Singin’ in the Rain

In the third act of A Clockwork Orange, Patrick Magee‘s agitated liberal-activist character — white-haired, ruddy-faced, excitable — is phone-chatting with a superior about the necessity of leadership. “The common people will let it go,” he says. “Oh yes, they’ll sell liberty for a quieter life. That is why they must be led, sir…driven, pushed!”

I am Patrick Magee, and this is more or less my view of the older, reputedly lazy Academy fuddy-duds. “The older Academy members will too often bypass true quality and reward films that offer the usual familiar comforts. Oh, they’ll give it all away for a calmer, warmer, more reassuring experience. That is why they must be led, sir…driven, pushed!”

27 thoughts on “Singin’ in the Rain

  1. The Winchester on said:

    Yes, because when I think of comfortable and familiar, I think of Hurt Locker and No Country for Old Men.

    Unless you mean you’re the shepherd, leading the Academy to these decisions.

  2. yes, pushed away from a cold and brutal film that examines the fruitlessness of vengeance and the tenuousness of the belligerent foundation of the Jewish state, and towards a biopic of a gay writer that excises as much gay content as possible…

  3. I realize it is not Jeff’s intention, I am excited about this movie and respect Jeff’s blitzkreig rallying for it, but…

    It’s kind of creating a vibe where a lot of regulars here– and regular viewers led into it by the critical hosannas– are actively LOOKING to be underwhelmed. You can only browbeat the lay people so long and so hard about THIS IS THE GREATEST THING YOU WILL EVER SEE AND IF YOU DISAGREE YOU ARE TOO STUPID TO GET IT! for so long before they either avoid the movie altogether, or go in with a MASSIVE chip on their shoulder.

    I don’t know why movie fans can’t be ENTHUSIASTIC going into things, but for whatever reason, in the Internet world, movie know-it-alls go in actively LOOKING to nitpick, looking to be underwhelmed… A lot of critics and bloggers and commenters say that always go in with an open mind and WANT to love everything, but I think that’s bullshit. Most guy in looking for the very first provocation that sets them off so they can throw their hands up and start concocting a “clever” negative review.

    With that sort of atmosphere permeating the way modern smart people process film to begin with, it’s gonna be a bloodbath here come Saturday morning when the hoi polloi clocks in to register their “Eh, it was decent but not THAT great” opinions.

  4. So what’s the trigger that will derail your benevolent endeavor into one of revenge?

    Quick, long-time fans, what movie did Wells think should have won best picture, but was beat out by the familiar and comfortable?
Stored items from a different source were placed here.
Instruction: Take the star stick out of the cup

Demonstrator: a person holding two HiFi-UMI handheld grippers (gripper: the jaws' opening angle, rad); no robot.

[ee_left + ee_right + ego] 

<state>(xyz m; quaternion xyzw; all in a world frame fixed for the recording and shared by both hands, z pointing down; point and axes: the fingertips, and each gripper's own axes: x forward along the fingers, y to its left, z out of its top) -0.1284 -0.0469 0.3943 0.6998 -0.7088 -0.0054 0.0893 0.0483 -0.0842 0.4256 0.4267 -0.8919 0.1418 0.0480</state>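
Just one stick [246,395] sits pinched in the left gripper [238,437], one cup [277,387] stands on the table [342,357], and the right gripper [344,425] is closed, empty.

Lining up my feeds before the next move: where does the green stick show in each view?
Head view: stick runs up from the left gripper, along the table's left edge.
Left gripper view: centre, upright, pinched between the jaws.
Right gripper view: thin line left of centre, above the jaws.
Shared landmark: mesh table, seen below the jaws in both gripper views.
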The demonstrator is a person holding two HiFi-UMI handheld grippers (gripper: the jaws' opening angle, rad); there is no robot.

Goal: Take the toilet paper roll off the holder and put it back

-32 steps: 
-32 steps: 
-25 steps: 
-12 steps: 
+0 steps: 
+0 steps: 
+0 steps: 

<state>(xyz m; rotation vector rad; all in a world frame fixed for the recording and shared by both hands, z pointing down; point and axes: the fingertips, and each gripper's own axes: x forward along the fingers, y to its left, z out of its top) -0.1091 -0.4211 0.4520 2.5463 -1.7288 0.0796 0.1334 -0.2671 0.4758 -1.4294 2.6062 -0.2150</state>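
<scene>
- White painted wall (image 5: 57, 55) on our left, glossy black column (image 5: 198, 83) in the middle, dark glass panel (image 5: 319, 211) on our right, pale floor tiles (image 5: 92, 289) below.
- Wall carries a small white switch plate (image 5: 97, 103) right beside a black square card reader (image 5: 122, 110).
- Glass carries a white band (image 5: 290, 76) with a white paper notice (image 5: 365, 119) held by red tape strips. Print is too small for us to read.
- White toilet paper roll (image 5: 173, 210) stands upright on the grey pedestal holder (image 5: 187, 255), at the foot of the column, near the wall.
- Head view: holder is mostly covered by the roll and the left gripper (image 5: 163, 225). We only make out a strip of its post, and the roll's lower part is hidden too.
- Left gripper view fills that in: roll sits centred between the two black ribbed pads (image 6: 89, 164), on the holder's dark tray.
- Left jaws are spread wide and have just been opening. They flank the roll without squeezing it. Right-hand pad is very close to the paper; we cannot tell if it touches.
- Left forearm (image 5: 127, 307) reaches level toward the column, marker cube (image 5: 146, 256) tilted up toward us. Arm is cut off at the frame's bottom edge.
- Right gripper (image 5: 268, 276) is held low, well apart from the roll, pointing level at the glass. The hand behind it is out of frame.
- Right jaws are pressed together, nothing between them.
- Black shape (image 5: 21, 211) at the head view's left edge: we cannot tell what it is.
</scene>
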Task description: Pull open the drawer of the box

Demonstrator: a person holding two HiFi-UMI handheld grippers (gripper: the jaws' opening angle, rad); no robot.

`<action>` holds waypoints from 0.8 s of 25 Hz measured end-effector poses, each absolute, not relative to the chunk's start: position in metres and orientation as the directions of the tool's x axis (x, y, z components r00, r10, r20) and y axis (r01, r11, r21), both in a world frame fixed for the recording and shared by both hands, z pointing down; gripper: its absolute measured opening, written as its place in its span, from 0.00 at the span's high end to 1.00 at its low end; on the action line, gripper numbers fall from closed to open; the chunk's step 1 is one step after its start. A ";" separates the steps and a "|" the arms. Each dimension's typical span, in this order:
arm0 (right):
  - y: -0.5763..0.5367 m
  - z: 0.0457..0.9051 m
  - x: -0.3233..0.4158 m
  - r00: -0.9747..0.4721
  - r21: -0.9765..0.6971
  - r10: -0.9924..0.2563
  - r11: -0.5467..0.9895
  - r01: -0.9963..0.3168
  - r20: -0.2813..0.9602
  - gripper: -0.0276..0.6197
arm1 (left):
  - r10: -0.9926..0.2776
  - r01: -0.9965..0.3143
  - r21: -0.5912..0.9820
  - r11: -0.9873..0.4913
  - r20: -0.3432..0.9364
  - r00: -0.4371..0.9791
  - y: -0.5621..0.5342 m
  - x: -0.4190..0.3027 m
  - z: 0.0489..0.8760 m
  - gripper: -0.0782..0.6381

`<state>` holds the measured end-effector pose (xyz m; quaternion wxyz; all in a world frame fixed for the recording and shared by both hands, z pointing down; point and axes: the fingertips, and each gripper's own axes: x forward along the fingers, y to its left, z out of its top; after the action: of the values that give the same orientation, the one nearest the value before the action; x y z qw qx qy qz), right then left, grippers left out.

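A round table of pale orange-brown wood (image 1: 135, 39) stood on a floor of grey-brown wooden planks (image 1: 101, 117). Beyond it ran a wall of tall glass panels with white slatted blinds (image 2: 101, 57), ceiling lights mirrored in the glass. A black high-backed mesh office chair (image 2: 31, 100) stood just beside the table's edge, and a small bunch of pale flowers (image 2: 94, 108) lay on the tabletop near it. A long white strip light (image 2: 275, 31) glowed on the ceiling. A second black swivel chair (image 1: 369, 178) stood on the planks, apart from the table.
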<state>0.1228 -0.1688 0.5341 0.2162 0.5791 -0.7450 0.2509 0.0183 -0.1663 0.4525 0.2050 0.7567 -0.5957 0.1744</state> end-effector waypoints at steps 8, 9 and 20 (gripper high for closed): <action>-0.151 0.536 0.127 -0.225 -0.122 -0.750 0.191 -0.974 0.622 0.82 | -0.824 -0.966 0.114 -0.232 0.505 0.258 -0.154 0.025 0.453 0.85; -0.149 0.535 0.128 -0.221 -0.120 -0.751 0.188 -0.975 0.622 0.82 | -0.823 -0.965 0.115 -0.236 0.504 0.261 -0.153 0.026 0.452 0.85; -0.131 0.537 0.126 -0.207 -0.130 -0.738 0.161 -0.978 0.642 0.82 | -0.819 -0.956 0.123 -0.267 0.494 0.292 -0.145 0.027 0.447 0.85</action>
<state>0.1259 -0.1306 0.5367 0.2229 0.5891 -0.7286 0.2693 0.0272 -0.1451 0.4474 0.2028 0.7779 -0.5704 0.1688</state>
  5. Also, to be more accurate, the government was socialist (not explicitly stated, but the underlying tones were there, such as Alex living in Municipal Block 18, or whatever number it was), so Magee’s character was more of a conservative writer. In today’s world, he would be Glen Beck, saying “we need to go back to the founding principles of this nation – liberty and freedom”.

    But I get what you’re saying.

  6. They should just move the Oscars up to tomorrow, give “The Social Network” a complete sweep, (including Best Picture, of course,) and be done with it.

    If they don’t do that, it just proves they are a bunch of old, stick-in-the-mud ignoramuses.

    I will ban anyone who sees, let alone acknowledges the quality of “The Kings Speech”.

  7. Kubrick, huh? Try Paths of Glory:

    Colonel Dax: The attack yesterday morning was no stain on the honour of Hollywood Elsewhere, certainly no disgrace to the fighting man of that nation. But this Court Martial is such a stain, and such a disgrace. The case made against these other films is a mockery of all human justice. Gentlemen of the court, to find these films guilty would be a crime, to haunt each of you till the day you die. I can’t believe that the noblest impulse for a movie fan – his love for other films – can be completely dead here. Therefore, I humbly beg you… show mercy to these movies.

  8. It’s funny how Glenn Beck twist the words liberty and freedom with anarchy. In my film language, it would be called a mess, such as The Postman, Heaven’s Gate, and most of Coppola’s later films. Would Slumdog Milionaire be considered “comfortable” and “familiar.” All right–so it wasn’t as edgey like City of God. But it was still brilliant in its own right. And Danny Boyle deserved the Oscar.

  9. LexG: “I don’t know why movie fans can’t be ENTHUSIASTIC going into things…”

    Because they prefer to think for themselves and form their own opinions?

    ^^That is not directed at Jeff, he’s doing his blog duty, perhaps too enthusiastically. If one frequents many sites (HE alone fulfills my needs) then it’s easy to see how the situation Lex describes can arise.

  10. Lex – the reason for the resentment is based on the fact that the bloggers themselves generally get off on seeing the movies early and trying to shape the tastes. The resentment builds up quickly once people realize how the critics have a tendency to think alike in a way that makes sense in a screening room but rarely translates to an actual paying audience.